---------- Data block

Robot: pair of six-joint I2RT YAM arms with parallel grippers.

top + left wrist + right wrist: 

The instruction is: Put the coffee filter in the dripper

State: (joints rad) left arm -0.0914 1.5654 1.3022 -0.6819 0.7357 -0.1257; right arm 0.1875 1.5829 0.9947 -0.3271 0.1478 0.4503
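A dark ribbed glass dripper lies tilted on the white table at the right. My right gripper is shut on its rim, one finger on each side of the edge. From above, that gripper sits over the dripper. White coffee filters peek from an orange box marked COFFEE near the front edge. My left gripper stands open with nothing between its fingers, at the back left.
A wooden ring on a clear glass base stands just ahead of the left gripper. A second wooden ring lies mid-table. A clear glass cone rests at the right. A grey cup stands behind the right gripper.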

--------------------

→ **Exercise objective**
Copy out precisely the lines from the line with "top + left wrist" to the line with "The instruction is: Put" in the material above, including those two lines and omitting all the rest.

→ **Response**
top + left wrist + right wrist: 

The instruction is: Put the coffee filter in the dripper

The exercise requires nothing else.